▸ About this exercise
Go through the listing below and gather every line with the word "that".

_ _ _ _

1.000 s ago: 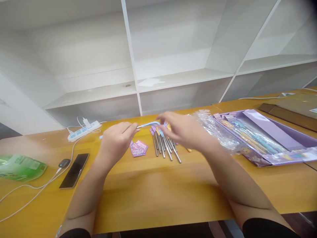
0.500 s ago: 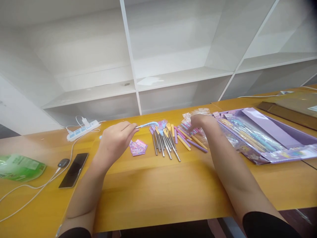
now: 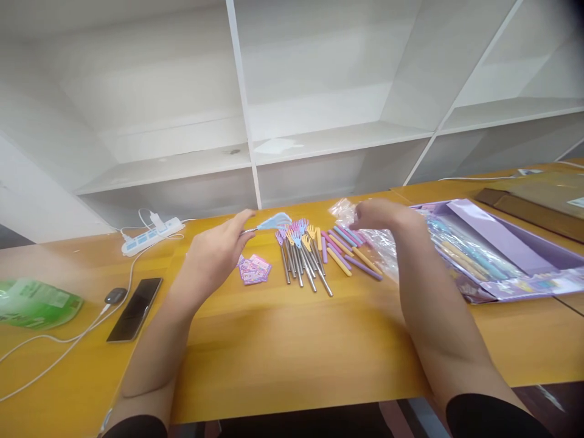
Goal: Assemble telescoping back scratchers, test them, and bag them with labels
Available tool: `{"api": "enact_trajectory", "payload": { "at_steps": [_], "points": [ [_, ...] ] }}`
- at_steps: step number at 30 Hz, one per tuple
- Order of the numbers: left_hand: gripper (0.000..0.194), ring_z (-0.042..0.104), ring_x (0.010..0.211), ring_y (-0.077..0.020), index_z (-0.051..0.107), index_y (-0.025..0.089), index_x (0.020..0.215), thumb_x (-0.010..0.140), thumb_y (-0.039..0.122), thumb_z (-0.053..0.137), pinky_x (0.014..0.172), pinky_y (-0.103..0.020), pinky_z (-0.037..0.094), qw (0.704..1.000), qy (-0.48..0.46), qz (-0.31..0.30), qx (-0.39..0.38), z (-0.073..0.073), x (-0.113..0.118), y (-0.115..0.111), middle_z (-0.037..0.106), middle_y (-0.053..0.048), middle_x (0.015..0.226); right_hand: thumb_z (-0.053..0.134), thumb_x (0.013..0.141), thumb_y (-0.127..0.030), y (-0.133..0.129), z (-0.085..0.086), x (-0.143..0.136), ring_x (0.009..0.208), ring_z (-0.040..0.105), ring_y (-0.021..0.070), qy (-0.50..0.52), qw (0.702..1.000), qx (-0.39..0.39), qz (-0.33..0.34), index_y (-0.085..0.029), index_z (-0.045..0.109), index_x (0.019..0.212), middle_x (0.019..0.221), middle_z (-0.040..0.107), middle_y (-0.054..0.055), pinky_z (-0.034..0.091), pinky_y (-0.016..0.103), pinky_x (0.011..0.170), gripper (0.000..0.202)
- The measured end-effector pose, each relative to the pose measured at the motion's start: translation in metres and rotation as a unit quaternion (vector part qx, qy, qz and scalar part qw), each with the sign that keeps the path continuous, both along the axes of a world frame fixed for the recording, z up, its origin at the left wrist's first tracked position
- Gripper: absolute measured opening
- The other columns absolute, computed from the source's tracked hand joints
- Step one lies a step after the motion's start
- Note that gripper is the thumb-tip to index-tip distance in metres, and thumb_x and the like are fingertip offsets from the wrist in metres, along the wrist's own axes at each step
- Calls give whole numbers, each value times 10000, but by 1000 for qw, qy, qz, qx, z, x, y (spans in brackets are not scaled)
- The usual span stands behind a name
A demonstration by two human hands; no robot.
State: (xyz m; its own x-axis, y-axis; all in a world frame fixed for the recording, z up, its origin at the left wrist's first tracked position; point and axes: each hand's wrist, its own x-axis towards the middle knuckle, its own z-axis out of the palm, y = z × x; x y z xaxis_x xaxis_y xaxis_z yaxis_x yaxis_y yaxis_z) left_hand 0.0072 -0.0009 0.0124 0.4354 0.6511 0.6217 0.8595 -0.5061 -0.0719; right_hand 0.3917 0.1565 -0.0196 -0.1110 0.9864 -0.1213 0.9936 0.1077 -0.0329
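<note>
Our left hand (image 3: 215,254) pinches the pale-blue claw-headed metal rod (image 3: 274,221), ten o'clock of the silver-shafted pastel claws (image 3: 297,239); lowered, it could snag. Brushed by our right hand (image 3: 378,214), grip unclear, the pastel cylindrical tubes (image 3: 339,262) at its seven o'clock could scatter.

No word, number or brand is legible from this viewpoint. Print-like marking, too small or blurred to make out, shows on the pale panel of the green bag (image 3: 34,309) at far left, on the overlapping pink-and-purple cards (image 3: 255,269) mid-table, and along the decorated front edge of the purple box (image 3: 542,283) at right. A white label (image 3: 579,201) sits on the brown cardboard box (image 3: 531,196), cut by the frame edge, wording likewise unreadable.
</note>
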Motion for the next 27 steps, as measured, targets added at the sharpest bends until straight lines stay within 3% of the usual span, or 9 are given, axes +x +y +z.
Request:
{"api": "enact_trajectory", "payload": {
  "at_steps": [2, 4, 8, 12, 15, 18, 21, 23, 27],
  "points": [
    [424, 709, 831, -165, 523, 281, 1506, 1110, 159, 431, 647, -258, 481, 999, -18, -10, -50, -1, -1, 0, 742, -34, 1021, 706, 891, -489, -23, 21, 7, 710, 641, 220, 43, 998, 41, 5, -204, 653, 757, 803, 714, 84, 440, 338, 646, 319],
    [485, 688, 831, -157, 572, 312, 1459, 1084, 88, 362, 679, -259, 502, 996, -16, -22, -89, -3, -1, 2, 703, -38, 1036, 680, 905, -605, -46, 41, 10, 717, 622, 202, 148, 984, 101, 24, -222, 621, 813, 839, 705, 58, 436, 330, 635, 398],
    [289, 669, 839, -160, 715, 271, 1195, 1112, 232, 440, 734, -287, 534, 983, -75, -50, -158, -7, 6, 13, 683, -52, 1067, 656, 928, -706, -79, 59, -11, 619, 517, 143, 381, 913, 120, 80, -237, 569, 819, 703, 579, -2, 395, 304, 568, 490],
    [420, 667, 936, -195, 741, 233, 1105, 1134, 475, 399, 803, -323, 554, 930, -162, -135, -303, -12, 26, 19, 709, -69, 1067, 635, 969, -716, -85, 50, -55, 505, 392, 101, 546, 824, 68, 140, -242, 538, 806, 569, 450, -51, 304, 283, 488, 511],
    [472, 648, 908, -191, 743, 201, 1050, 1097, 567, 448, 750, -292, 535, 871, -196, -183, -411, -17, 41, 18, 716, -69, 1038, 703, 932, -716, -81, 38, -85, 469, 410, 86, 624, 762, 56, 163, -241, 540, 822, 580, 467, -56, 302, 271, 448, 515],
    [419, 619, 753, -150, 761, 197, 1008, 1006, 593, 627, 611, -245, 478, 831, -220, -166, -484, -25, 48, 16, 700, -39, 958, 758, 893, -704, -74, 27, -104, 496, 505, 92, 715, 674, 45, 180, -238, 595, 938, 713, 568, -29, 369, 273, 445, 496],
    [426, 511, 567, -110, 756, 188, 935, 969, 606, 677, 508, -233, 395, 803, -317, -141, -484, -35, 48, 18, 599, 1, 753, 696, 911, -738, -65, 14, -117, 573, 565, 101, 792, 583, 22, 178, -244, 622, 1022, 864, 608, -3, 431, 277, 489, 512],
    [429, 487, 553, -104, 755, 182, 915, 958, 606, 699, 512, -228, 380, 801, -386, -137, -436, -38, 47, 20, 548, 15, 696, 682, 923, -725, -62, 3, -127, 579, 534, 90, 806, 571, 32, 151, -242, 625, 999, 858, 582, -11, 414, 264, 495, 492],
    [407, 514, 615, -107, 759, 174, 852, 932, 573, 750, 559, -231, 413, 816, -462, -144, -317, -35, 47, 22, 616, -14, 786, 687, 935, -706, -69, -15, -148, 710, 590, 115, 754, 626, -32, 199, -231, 650, 1045, 918, 626, 4, 501, 264, 616, 489]
  ]
}}
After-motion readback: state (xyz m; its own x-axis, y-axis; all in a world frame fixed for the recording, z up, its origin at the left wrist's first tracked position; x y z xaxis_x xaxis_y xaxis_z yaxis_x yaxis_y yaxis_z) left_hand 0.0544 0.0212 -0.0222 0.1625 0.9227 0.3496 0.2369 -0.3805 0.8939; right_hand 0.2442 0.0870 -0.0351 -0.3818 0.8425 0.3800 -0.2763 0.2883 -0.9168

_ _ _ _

▸ Written response
- The measured end-effector pose, each relative to the pose measured at the motion's start: translation in metres and rotation as a unit quaternion (vector part qx, qy, qz and scalar part qw), each with the sign that keeps the path continuous, both along the axes of a world frame fixed for the recording, z up, its origin at the left wrist's first tracked position
- Note that gripper is the thumb-tip to index-tip distance in metres, and thumb_x and the like are fingertip offsets from the wrist in metres, along the wrist's own axes at each step

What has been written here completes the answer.